* [Your assignment]
Reprint the lines below as they are, minus the pictures.

* [Input]
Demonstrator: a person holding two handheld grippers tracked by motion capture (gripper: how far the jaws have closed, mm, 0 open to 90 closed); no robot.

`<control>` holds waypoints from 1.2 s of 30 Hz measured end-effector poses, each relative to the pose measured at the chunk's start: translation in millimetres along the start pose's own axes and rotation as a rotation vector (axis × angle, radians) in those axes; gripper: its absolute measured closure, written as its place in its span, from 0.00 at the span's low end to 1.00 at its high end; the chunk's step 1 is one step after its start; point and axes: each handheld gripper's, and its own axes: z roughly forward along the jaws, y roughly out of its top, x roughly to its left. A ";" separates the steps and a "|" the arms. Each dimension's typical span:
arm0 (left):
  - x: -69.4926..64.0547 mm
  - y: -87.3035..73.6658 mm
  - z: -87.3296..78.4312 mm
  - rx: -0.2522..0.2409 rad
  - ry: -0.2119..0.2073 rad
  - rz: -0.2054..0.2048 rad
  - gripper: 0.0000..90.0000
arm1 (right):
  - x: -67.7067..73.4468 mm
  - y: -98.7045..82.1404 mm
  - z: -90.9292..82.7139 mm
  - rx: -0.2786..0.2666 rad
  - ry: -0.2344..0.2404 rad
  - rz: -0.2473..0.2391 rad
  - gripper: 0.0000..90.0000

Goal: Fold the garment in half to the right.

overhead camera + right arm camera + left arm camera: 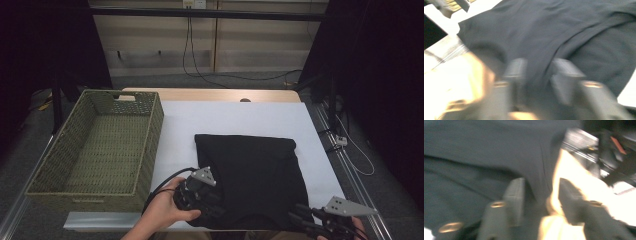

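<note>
fingers (515,195) parted over black garment (255,175), folded flat, creased.

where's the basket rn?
High view: the basket sits at the table's left edge, left of the black cloth, with the left gripper near its front right corner.

Pretty dim room. Far wall (250,45) is light wood panels with a black cable (192,55) hanging down it onto the grey floor (210,80). Dark curtains (45,40) close in on left and right. The counter (240,117) has a white sheet over it, wood edge at the far side.
</note>
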 end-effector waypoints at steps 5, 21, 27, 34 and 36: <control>44.6 11.4 -0.1 -0.071 0.131 -0.055 0.27 | -28.8 18.2 24.4 -0.022 -0.089 0.035 0.45; 143.1 38.1 10.9 -0.124 0.332 -0.176 0.17 | -131.8 85.8 107.3 -0.035 -0.305 0.090 0.36; 174.9 38.6 8.8 -0.139 0.432 -0.258 0.18 | -149.2 94.9 131.0 0.026 -0.330 0.115 0.41; 197.3 32.9 21.1 -0.095 0.460 -0.307 0.26 | -159.1 87.2 144.2 0.064 -0.354 0.143 0.60; 204.0 30.2 24.0 -0.104 0.454 -0.333 0.29 | -160.1 87.4 143.5 0.061 -0.332 0.147 0.82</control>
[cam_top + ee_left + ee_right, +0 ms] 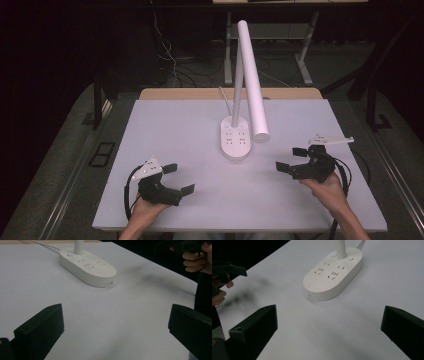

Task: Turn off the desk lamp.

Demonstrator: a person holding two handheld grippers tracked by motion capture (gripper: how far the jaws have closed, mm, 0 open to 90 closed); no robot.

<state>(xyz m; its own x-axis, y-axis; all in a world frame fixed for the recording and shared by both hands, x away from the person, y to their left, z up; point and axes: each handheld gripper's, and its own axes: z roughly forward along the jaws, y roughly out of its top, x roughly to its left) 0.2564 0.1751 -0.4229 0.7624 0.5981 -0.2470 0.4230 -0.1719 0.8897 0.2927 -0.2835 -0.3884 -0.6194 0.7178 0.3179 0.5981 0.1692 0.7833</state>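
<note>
- The left gripper (178,178) is sitting low over the near left part of the table (170,125), its two black jaws standing wide apart with nothing between them
- In the left gripper view those jaws are framing bare white tabletop, and the lamp base is lying ahead of them, well apart
- The person's left hand (145,206) is gripping the handle from behind, the forearm coming in from the bottom edge, and a black cable is looping beside the gripper
- The right gripper (292,159) is hovering over the near right part of the table, jaws also spread wide and empty, pointing toward the middle
- The right hand (327,187) is wrapping its handle, with a grey plate riding on top of the gripper
- The desk lamp (250,75) is standing at the table's centre, between and beyond both grippers
- Its oval white base (333,272) is carrying socket slots and a small lit blue button near the stem
- The long white lamp head is leaning down over the right side of the base, and a white cord is running off toward the far edge
</note>
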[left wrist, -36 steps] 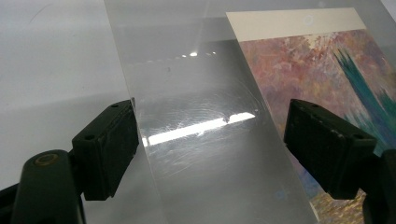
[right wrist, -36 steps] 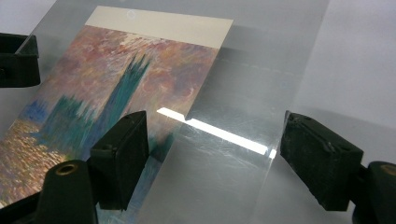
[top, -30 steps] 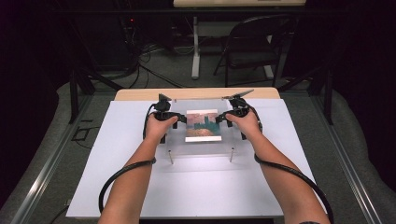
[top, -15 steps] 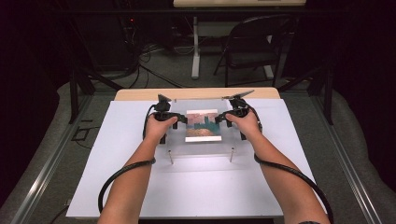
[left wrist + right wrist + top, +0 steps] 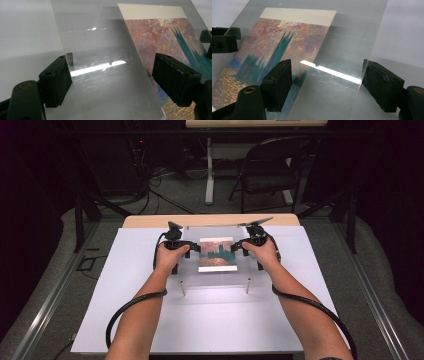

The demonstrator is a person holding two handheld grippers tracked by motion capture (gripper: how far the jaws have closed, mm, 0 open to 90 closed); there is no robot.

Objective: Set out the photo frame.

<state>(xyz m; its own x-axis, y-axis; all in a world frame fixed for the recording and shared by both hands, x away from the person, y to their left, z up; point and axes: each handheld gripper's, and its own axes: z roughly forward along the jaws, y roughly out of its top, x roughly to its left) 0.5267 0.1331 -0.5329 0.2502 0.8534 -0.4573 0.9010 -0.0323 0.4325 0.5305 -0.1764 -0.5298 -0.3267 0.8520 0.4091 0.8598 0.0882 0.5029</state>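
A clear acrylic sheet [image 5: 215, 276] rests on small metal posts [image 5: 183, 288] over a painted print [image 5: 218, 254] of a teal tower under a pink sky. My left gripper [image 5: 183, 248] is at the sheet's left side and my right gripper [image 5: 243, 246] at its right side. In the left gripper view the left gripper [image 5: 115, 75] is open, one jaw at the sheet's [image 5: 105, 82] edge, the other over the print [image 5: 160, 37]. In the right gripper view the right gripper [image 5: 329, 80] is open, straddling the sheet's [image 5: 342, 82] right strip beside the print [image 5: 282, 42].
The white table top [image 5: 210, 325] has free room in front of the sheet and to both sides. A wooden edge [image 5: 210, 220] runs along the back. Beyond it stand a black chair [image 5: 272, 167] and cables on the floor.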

* [Solution to this problem]
Demonstrator: a person holding two handheld grippers tracked by motion capture (gripper: how far the jaws have closed, mm, 0 open to 90 closed); no robot.

`<control>` holds waypoints from 1.2 s of 30 Hz measured end-effector poses, each relative to the pose measured at the chunk's start: translation in millimetres along the start pose's own axes and rotation as a rotation vector (axis × angle, radians) in those axes; gripper: its absolute measured closure, written as its place in its span, from 0.00 at the span's low end to 1.00 at its high end; the chunk's step 1 is one step after its start; point and axes: each handheld gripper's, and its own axes: z roughly forward along the jaws, y roughly out of its top, x roughly to its left. A ";" separates the steps and a "|" the arms. Each dimension's typical span:
arm0 (left):
  - x: -69.4926..64.0547 mm
  - y: -87.3035..73.6658 mm
  - z: -87.3296..78.4312 mm
  - rx: -0.2522..0.2409 rad
  - ry: -0.2119..0.2073 rad
  - rz: -0.2054..0.2048 rad
  - gripper: 0.0000..90.0000
arm1 (right):
  - x: -67.7067..73.4468 mm
  - y: -98.7045..82.1404 mm
  - z: -90.9292..82.7139 mm
  - rx: -0.2786..0.2666 rad
  - ry: -0.2344..0.2404 rad
  - rz: -0.2473..0.2391 rad
  - gripper: 0.0000..90.0000

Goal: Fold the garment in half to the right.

overhead camera + right arm camera + left arm camera: 

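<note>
fingers (515,195) parted over black garment (255,175), folded flat, creased.

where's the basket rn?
High view: the basket sits at the table's left edge, left of the black cloth, with the left gripper near its front right corner.

Pretty dim room. Far wall (250,45) is light wood panels with a black cable (192,55) hanging down it onto the grey floor (210,80). Dark curtains (45,40) close in on left and right. The counter (240,117) has a white sheet over it, wood edge at the far side.
</note>
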 end-effector waypoints at steps 5, 21, 27, 34 and 36: <control>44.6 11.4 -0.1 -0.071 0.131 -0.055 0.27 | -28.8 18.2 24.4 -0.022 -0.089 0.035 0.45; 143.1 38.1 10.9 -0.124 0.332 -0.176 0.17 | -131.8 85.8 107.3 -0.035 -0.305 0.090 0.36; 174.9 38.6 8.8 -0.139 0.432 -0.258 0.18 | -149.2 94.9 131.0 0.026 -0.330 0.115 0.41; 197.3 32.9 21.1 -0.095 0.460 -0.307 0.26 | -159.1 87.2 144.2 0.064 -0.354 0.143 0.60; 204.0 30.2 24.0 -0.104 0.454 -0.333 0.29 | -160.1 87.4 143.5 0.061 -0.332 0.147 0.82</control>
[cam_top + ee_left + ee_right, +0 ms] 

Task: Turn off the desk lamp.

Demonstrator: a person holding two handheld grippers tracked by motion capture (gripper: how far the jaws have closed, mm, 0 open to 90 closed); no robot.

<state>(xyz m; its own x-axis, y-axis; all in a world frame fixed for the recording and shared by both hands, x away from the person, y to their left, z up; point and axes: each handheld gripper's, and its own axes: z roughly forward along the jaws, y roughly out of its top, x roughly to its left) 0.2564 0.1751 -0.4229 0.7624 0.5981 -0.2470 0.4230 -0.1719 0.8897 0.2927 -0.2835 -0.3884 -0.6194 0.7178 0.3179 0.5981 0.1692 0.7833</state>
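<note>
- The left gripper (178,178) is sitting low over the near left part of the table (170,125), its two black jaws standing wide apart with nothing between them
- In the left gripper view those jaws are framing bare white tabletop, and the lamp base is lying ahead of them, well apart
- The person's left hand (145,206) is gripping the handle from behind, the forearm coming in from the bottom edge, and a black cable is looping beside the gripper
- The right gripper (292,159) is hovering over the near right part of the table, jaws also spread wide and empty, pointing toward the middle
- The right hand (327,187) is wrapping its handle, with a grey plate riding on top of the gripper
- The desk lamp (250,75) is standing at the table's centre, between and beyond both grippers
- Its oval white base (333,272) is carrying socket slots and a small lit blue button near the stem
- The long white lamp head is leaning down over the right side of the base, and a white cord is running off toward the far edge
</note>
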[left wrist, -36 steps] 
[right wrist, -36 steps] 
[top, -30 steps] 
[top, -15 steps] 
[left wrist + right wrist + top, +0 steps] 

The demonstrator is a person holding two handheld grippers tracked by motion capture (gripper: how far the jaws have closed, mm, 0 open to 90 closed); there is no robot.

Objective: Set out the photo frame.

<state>(xyz m; its own x-axis, y-axis; all in a world frame fixed for the recording and shared by both hands, x away from the person, y to their left, z up; point and axes: each handheld gripper's, and its own axes: z roughly forward along the jaws, y roughly out of its top, x roughly to its left) 0.5267 0.1331 -0.5329 0.2502 0.8534 -0.4573 0.9010 -0.0323 0.4325 0.5305 -0.1764 -0.5298 -0.3267 0.8520 0.4091 0.8598 0.0882 0.5029</state>
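A clear acrylic sheet [image 5: 215, 276] rests on small metal posts [image 5: 183, 288] over a painted print [image 5: 218, 254] of a teal tower under a pink sky. My left gripper [image 5: 183, 248] is at the sheet's left side and my right gripper [image 5: 243, 246] at its right side. In the left gripper view the left gripper [image 5: 115, 75] is open, one jaw at the sheet's [image 5: 105, 82] edge, the other over the print [image 5: 160, 37]. In the right gripper view the right gripper [image 5: 329, 80] is open, straddling the sheet's [image 5: 342, 82] right strip beside the print [image 5: 282, 42].
The white table top [image 5: 210, 325] has free room in front of the sheet and to both sides. A wooden edge [image 5: 210, 220] runs along the back. Beyond it stand a black chair [image 5: 272, 167] and cables on the floor.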

Work on the exercise is complete.